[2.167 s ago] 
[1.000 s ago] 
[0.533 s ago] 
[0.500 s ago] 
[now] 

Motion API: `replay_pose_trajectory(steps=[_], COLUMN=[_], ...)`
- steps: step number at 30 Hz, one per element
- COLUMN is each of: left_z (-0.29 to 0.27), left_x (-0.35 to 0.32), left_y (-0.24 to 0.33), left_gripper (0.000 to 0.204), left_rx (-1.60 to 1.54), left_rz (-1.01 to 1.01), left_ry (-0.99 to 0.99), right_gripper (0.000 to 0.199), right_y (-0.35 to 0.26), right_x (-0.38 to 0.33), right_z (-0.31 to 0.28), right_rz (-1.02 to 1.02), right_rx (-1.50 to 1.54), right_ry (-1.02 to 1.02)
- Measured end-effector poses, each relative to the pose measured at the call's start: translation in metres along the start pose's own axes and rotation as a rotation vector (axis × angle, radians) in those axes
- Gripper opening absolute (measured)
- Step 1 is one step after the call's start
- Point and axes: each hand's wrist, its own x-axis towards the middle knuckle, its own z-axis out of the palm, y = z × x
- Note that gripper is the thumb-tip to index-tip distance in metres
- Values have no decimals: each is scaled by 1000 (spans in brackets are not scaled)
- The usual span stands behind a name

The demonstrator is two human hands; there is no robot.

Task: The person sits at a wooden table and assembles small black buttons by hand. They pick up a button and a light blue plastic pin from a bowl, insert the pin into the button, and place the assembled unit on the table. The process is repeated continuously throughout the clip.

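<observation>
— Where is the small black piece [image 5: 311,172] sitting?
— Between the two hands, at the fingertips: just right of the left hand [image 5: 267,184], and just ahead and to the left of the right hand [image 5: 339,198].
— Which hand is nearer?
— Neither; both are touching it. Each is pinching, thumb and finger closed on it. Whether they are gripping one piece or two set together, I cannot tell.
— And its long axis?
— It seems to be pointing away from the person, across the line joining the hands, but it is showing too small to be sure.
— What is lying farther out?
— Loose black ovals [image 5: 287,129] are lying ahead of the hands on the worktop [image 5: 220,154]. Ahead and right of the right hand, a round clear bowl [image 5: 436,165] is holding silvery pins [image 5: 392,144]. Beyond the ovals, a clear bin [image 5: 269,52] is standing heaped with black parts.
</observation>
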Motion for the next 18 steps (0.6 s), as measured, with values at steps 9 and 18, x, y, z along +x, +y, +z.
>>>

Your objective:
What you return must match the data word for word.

Reply:
[2.167 s ago] 
[1.000 s ago] 
[0.533 s ago] 
[0.500 s ago] 
[now] 

Motion API: `replay_pose_trajectory(steps=[_], COLUMN=[_], ...)`
- steps: step number at 30 Hz, one per element
- COLUMN is each of: left_z (-0.29 to 0.27), left_x (-0.35 to 0.32), left_y (-0.24 to 0.33), left_gripper (0.000 to 0.204), left_rx (-1.60 to 1.54), left_rz (-1.01 to 1.01), left_ry (-0.99 to 0.99), right_gripper (0.000 to 0.199), right_y (-0.35 to 0.26), right_x (-0.38 to 0.33), right_z (-0.31 to 0.28), right_rz (-1.02 to 1.02), right_rx (-1.50 to 1.54), right_ry (-1.02 to 1.02)
- Measured end-effector poses, each relative to the pose measured at the call's start: translation in metres along the start pose's own axes and rotation as a rotation vector (axis × angle, radians) in those axes
- Gripper opening absolute (measured)
- Step 1 is one step after the call's start
- Point and axes: each hand's wrist, its own x-axis towards the middle knuckle, its own z-axis out of the palm, y = z × x
- Note that gripper is the thumb-tip to index-tip distance in metres
- Values have no decimals: each is scaled by 1000 (spans in brackets are not scaled)
- The usual span stands behind a name

The demonstrator is two human hands; there is no robot.

Task: The person sits at a wooden table and assembles small black buttons by hand. They pick up a button and a light blue plastic pin from a bowl, insert the pin into the button, and place the assembled unit on the table. The process is repeated continuously throughout the clip.

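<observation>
— Where is the small black piece [image 5: 311,172] sitting?
— Between the two hands, at the fingertips: just right of the left hand [image 5: 267,184], and just ahead and to the left of the right hand [image 5: 339,198].
— Which hand is nearer?
— Neither; both are touching it. Each is pinching, thumb and finger closed on it. Whether they are gripping one piece or two set together, I cannot tell.
— And its long axis?
— It seems to be pointing away from the person, across the line joining the hands, but it is showing too small to be sure.
— What is lying farther out?
— Loose black ovals [image 5: 287,129] are lying ahead of the hands on the worktop [image 5: 220,154]. Ahead and right of the right hand, a round clear bowl [image 5: 436,165] is holding silvery pins [image 5: 392,144]. Beyond the ovals, a clear bin [image 5: 269,52] is standing heaped with black parts.
</observation>
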Motion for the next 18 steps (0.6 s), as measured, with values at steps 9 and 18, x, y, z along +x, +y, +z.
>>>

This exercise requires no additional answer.